Executive Summary
5G hardware will become the backbone of the United States’, and most of the world’s, telecommunications infrastructure. As such, it is a foundational element of U.S. national security. Despite the U.S. lead in telecommunications throughout the twentieth century, it now finds itself at the precipice of deploying a new generation of technology for its critical communications foundation without a U.S. company capable of providing a secure end to end solution. The United States is forced to choose whether to accept the economic costs of delaying deployment of a new generation of communications technology or instead run the security risks of choosing the market leader, Chinese firm Huawei.
How did Washington, at the beginning of the twenty-first century, not take action to prevent a geopolitical competitor from taking leadership in telecommunications, a key piece of national security relevant critical infrastructure? Strategic investments and support by the U.S. government facilitated U.S. telecommunications equipment firms, AT&T prime among them, to lead the field and develop world-changing technological innovations that spurred the creation of new sectors.

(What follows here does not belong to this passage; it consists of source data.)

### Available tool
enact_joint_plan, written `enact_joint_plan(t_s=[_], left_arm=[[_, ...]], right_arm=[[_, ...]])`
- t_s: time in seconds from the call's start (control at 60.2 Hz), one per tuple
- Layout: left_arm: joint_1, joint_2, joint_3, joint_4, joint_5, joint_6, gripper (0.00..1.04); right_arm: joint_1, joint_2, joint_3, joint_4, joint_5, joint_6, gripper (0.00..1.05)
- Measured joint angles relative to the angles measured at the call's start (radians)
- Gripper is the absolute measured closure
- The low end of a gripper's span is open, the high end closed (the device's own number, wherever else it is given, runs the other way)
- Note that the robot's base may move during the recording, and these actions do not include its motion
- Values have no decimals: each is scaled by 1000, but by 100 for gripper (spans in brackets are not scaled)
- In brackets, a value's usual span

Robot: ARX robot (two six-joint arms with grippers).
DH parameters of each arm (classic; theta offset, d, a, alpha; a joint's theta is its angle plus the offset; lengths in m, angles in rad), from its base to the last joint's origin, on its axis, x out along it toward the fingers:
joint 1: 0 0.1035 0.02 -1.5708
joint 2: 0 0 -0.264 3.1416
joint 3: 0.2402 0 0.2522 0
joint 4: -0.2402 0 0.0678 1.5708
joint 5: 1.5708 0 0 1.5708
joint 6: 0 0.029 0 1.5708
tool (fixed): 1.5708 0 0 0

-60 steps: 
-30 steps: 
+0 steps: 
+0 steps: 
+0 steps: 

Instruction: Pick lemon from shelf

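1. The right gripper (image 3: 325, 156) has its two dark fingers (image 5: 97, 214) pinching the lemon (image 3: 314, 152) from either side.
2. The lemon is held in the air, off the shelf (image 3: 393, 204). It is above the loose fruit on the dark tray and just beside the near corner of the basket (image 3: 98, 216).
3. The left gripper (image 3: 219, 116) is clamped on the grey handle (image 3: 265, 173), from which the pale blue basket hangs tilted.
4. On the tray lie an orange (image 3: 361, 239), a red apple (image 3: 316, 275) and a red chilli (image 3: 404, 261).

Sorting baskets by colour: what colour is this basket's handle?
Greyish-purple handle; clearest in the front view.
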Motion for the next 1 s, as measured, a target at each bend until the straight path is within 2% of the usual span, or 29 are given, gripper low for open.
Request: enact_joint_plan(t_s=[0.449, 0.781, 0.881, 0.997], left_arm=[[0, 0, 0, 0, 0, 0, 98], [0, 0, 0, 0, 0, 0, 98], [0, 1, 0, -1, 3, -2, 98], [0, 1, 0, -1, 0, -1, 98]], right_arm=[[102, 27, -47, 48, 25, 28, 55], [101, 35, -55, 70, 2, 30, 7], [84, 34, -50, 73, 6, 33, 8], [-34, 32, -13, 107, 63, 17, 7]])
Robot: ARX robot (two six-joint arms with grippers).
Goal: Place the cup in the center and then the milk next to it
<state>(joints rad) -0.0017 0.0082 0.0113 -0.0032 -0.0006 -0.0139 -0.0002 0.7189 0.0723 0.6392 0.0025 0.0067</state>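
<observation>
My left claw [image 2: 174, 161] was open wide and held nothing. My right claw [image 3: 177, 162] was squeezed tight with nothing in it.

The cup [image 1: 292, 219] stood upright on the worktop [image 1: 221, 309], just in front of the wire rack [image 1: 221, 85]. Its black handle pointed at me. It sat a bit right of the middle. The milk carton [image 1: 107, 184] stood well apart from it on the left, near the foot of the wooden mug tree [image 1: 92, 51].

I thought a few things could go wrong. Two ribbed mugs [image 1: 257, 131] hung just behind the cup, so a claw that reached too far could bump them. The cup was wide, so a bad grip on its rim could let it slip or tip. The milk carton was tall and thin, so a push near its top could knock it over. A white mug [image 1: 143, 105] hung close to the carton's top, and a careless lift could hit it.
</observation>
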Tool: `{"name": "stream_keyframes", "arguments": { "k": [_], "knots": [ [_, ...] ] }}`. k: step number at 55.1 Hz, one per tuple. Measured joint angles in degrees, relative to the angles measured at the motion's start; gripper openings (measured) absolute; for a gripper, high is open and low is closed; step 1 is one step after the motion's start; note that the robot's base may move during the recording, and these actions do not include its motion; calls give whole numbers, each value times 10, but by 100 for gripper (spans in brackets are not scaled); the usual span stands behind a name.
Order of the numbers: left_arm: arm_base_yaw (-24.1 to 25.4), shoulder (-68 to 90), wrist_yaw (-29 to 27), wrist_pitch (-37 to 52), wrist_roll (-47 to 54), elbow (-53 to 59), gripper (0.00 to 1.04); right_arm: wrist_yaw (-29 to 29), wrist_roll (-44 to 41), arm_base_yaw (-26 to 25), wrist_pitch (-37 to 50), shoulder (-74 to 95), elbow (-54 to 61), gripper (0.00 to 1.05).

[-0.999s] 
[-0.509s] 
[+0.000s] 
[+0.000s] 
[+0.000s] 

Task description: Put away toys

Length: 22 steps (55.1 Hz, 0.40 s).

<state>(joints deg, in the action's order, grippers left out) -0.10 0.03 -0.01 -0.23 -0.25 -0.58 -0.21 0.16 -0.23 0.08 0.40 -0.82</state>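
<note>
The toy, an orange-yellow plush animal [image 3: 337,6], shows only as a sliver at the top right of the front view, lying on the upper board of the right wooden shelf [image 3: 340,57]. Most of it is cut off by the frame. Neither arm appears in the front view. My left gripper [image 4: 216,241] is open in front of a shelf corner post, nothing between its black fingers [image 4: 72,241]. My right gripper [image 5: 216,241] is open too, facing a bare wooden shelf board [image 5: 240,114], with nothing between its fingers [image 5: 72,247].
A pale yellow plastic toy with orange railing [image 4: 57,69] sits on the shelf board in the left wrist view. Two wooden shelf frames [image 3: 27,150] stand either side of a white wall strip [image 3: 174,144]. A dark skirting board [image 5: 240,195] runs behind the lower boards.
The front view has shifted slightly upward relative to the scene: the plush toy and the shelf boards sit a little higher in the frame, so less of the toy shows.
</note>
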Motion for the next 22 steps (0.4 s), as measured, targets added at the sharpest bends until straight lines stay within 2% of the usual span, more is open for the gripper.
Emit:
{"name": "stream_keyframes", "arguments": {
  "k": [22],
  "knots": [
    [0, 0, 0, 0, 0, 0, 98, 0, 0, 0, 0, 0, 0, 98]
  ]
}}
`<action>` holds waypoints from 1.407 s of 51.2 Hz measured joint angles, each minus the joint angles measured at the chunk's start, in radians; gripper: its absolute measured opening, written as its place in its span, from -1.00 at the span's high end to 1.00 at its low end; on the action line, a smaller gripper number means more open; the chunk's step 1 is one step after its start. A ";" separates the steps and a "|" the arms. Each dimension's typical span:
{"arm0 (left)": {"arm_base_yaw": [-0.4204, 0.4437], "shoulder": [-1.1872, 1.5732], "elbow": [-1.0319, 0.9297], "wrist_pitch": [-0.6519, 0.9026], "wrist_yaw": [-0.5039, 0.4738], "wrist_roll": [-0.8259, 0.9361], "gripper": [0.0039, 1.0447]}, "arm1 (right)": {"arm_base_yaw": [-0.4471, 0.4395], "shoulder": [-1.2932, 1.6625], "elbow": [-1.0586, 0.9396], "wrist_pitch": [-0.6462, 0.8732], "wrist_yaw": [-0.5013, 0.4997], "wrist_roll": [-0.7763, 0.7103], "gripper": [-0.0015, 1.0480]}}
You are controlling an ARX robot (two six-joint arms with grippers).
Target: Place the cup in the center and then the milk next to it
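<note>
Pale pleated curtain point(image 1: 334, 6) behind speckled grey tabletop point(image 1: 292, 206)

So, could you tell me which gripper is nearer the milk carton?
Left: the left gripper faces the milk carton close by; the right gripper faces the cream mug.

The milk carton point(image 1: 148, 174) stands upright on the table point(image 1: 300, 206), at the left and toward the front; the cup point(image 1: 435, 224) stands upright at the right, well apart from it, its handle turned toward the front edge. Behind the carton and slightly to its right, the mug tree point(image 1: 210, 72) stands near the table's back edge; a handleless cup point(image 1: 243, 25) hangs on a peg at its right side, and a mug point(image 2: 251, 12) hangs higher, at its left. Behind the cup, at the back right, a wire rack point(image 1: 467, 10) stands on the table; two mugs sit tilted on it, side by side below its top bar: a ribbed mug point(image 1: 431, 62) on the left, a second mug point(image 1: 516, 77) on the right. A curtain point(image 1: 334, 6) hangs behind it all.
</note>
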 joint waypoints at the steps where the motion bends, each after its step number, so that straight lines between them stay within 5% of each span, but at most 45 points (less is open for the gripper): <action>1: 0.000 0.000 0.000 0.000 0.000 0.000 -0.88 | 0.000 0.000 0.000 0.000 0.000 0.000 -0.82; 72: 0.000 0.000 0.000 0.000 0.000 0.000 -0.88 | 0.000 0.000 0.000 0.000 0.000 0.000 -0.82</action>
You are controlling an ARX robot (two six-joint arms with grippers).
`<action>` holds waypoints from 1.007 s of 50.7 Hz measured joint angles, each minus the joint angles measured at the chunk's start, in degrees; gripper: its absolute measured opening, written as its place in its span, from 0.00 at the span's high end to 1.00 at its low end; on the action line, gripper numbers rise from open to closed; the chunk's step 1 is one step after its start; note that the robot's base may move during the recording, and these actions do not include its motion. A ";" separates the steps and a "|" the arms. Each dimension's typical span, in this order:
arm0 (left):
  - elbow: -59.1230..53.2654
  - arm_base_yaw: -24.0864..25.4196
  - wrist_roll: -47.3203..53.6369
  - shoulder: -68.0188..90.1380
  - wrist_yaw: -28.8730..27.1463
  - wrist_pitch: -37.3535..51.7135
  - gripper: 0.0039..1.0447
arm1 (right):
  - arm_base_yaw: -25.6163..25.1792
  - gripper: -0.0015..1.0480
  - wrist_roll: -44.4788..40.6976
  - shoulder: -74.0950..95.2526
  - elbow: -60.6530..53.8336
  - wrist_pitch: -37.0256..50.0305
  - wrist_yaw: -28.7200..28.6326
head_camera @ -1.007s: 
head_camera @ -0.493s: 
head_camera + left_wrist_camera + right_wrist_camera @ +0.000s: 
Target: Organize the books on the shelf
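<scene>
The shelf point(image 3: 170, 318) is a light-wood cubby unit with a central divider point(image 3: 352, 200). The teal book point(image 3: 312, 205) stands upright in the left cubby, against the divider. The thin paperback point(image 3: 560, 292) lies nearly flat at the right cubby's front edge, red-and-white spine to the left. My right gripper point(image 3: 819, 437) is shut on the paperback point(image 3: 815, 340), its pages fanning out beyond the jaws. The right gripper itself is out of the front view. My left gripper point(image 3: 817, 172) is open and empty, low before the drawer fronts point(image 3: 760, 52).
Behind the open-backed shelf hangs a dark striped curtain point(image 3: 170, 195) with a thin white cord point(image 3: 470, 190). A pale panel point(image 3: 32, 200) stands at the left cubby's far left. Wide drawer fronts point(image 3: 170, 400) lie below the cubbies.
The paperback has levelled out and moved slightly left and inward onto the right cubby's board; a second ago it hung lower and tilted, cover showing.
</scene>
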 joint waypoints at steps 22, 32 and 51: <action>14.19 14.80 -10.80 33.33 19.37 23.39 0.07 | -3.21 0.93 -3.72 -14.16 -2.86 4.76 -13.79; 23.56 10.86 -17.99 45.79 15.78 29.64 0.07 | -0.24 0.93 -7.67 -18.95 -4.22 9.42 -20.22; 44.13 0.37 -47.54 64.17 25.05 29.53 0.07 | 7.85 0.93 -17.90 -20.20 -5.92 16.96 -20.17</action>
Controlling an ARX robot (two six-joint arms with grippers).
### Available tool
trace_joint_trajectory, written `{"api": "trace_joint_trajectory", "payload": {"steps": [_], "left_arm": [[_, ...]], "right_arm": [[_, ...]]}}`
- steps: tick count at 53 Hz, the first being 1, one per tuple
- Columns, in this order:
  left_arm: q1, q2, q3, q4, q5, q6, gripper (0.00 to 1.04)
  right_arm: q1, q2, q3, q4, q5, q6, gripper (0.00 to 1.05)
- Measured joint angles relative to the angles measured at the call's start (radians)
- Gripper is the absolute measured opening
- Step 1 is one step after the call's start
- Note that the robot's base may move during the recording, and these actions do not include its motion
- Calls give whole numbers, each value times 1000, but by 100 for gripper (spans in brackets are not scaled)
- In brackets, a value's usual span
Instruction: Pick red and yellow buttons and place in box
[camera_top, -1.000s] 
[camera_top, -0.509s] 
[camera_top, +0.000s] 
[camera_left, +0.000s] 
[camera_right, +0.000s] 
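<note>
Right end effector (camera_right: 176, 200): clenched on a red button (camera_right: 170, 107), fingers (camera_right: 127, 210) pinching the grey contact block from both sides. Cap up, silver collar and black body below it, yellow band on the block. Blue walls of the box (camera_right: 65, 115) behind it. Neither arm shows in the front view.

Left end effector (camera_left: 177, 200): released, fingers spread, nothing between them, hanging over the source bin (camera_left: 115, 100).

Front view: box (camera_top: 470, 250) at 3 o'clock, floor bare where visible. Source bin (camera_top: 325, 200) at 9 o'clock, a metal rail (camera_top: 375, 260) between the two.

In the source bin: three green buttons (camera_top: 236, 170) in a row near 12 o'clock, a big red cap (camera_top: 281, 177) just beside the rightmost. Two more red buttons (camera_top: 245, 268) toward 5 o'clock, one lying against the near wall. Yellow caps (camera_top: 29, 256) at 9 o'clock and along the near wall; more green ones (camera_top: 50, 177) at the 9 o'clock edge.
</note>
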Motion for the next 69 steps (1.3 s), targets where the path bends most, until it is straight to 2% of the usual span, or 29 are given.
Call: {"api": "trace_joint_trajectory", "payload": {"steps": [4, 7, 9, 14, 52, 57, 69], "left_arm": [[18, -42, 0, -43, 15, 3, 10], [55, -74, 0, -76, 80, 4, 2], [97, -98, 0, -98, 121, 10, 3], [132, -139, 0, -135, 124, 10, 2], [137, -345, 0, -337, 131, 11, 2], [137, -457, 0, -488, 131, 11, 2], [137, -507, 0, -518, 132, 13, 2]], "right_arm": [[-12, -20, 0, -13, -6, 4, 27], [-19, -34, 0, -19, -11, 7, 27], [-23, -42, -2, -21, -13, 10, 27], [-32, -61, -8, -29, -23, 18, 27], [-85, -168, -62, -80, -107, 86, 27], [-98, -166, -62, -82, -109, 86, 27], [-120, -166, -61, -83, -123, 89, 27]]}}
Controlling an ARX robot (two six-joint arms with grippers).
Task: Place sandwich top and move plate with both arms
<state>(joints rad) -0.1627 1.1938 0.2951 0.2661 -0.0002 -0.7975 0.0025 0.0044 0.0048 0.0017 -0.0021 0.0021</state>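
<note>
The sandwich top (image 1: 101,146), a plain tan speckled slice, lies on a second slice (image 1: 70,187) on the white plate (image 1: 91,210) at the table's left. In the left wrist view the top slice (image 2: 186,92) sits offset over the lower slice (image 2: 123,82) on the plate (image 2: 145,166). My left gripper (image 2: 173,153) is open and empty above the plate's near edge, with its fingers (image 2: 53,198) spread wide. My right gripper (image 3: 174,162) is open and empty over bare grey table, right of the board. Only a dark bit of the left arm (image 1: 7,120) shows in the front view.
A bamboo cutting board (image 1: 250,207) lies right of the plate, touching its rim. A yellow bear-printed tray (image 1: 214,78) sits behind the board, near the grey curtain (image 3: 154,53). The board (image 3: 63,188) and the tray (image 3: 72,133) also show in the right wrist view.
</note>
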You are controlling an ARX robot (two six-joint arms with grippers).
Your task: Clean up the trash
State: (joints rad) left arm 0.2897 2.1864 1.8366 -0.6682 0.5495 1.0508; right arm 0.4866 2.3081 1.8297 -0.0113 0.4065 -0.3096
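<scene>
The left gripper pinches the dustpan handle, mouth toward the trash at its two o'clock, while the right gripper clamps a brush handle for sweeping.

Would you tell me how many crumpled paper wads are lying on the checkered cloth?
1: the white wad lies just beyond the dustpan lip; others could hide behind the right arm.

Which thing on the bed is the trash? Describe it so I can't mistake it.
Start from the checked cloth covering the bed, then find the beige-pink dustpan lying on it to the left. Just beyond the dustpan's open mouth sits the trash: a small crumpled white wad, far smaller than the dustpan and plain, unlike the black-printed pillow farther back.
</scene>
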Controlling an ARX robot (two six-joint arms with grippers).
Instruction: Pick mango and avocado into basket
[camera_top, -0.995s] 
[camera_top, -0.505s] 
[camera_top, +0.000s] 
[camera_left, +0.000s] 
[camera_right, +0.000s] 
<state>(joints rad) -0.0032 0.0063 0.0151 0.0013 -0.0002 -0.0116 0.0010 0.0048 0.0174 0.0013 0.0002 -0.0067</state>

However, over time, U.S. firms lost their market leader positions. The exact causes have been debated, but contributing factors are generally thought to include antitrust pressures from the U.S. Department of Justice to break apart a regulated monopoly, along with fundamental changes in how U.S. corporations operate. The bigger problem is that the U.S. government failed to monitor the decline of U.S. leadership in a critical national security infrastructure area and when national security concerns were raised about this, did not use the tools available to the government to attempt to alter the situation.
Many factors inhibited the types of long-term investments necessary for sustained competitiveness and innovation in the telecommunications industry. Among them include changing perceptions in Washington about industrial policy. The U.S. private sector’s prioritization of short-term profits, inhibited the type of research and development (R&D) investments that were necessary for preserving overall competitiveness and innovation in telecommunications hardware—which Huawei has developed—that is defined by generational updates that occur over 10 to 15 years.
In contrast, the Chinese government made advanced telecommunications a national priority and provided a variety of support to a new entrant in the telecommunications equipment industry, Huawei. Buoyed by R&D subsidies, export financing, diplomatic support, and a guaranteed market, Huawei progressively grew its market share overseas and devoted significant investments to R&D. It moved from being largely a provider of low-end equipment to emerging markets to being the world leader in the next generation of wireless networks.
Chinese government support for Huawei goes far beyond traditional industrial policies seen in Europe and Asia. It is comprehensive and represents an alternative blueprint for the development of other emerging technologies and industries. It also highlights the limitations of relying on market-driven development for key technologies when a strategic competitor has made development of that technology a national strategic goal.
The juxtaposition of the U.S. telecommunications hardware industry’s progressive decline and Huawei’s rise during the same period of roughly three decades highlights the necessity of government support for strategic industries. This is particularly true when private profits do not align with national interests—as was the case in telecommunications equipment. The 5G case study also provides a cautionary tale for additional strategic emerging industries—such as AI, biotechnology, and clean energy. These industries might succumb to similar market failures if there is no support for the foundational research, facilities, and talent development that support them over the long-term. This may be the case especially when nascent research and companies are forced to compete with strategic competitors backed by a nationstate.
The characteristics of 5G—small profit margins and longtime horizons—have broader applicability to other technologies that, without efforts to adjust the market incentives, are likely to succumb to similar predicaments for the United States. As Washington discusses how best to support development efforts in emerging technologies, this study argues for a focus on those national security relevant technologies that are most at risk of foreign adversarial competition—not only military related technology. This involves increased investments and strategic planning that builds robust private-public partnerships, and supports the development of key enabling technology, infrastructure, and human capital. The United States has tools it can use—both carrots and sticks—to support a proactive approach to supporting key areas of development with national security implications. Tools that the United States has used in the past successfully to promote technology development and that could be used again include:
R&D Funding: While the percentage of government funding has shrunk over the past decades, it still provides a key piece of the national innovation base that is not prioritized by the private sector. U.S. government funding provides foundational discoveries that feed into both commercial and military developments.
Corporate Tax Incentives: Washington has used its tax code to incentivize R&D investments by allowing startups and small businesses to qualify for limited tax credits.
Public Procurement: The U.S. government has used the power of federal procurement dollars to promote the development of nascent industries and help them reach economies of scale and commercialize their products.
Talent Development: The U.S. government has supported the education of human capital to bolster technology development efforts.
Tech Alliances: The U.S. government has signed collaborative agreements with like-minded countries to build tech alliances in strategic areas.
Export Financing: The United States has provided strategic financial support for foreign firms to purchase goods from U.S. companies that are key players in the U.S. economy, providers of goods to the U.S. military, or support U.S. foreign policy objectives.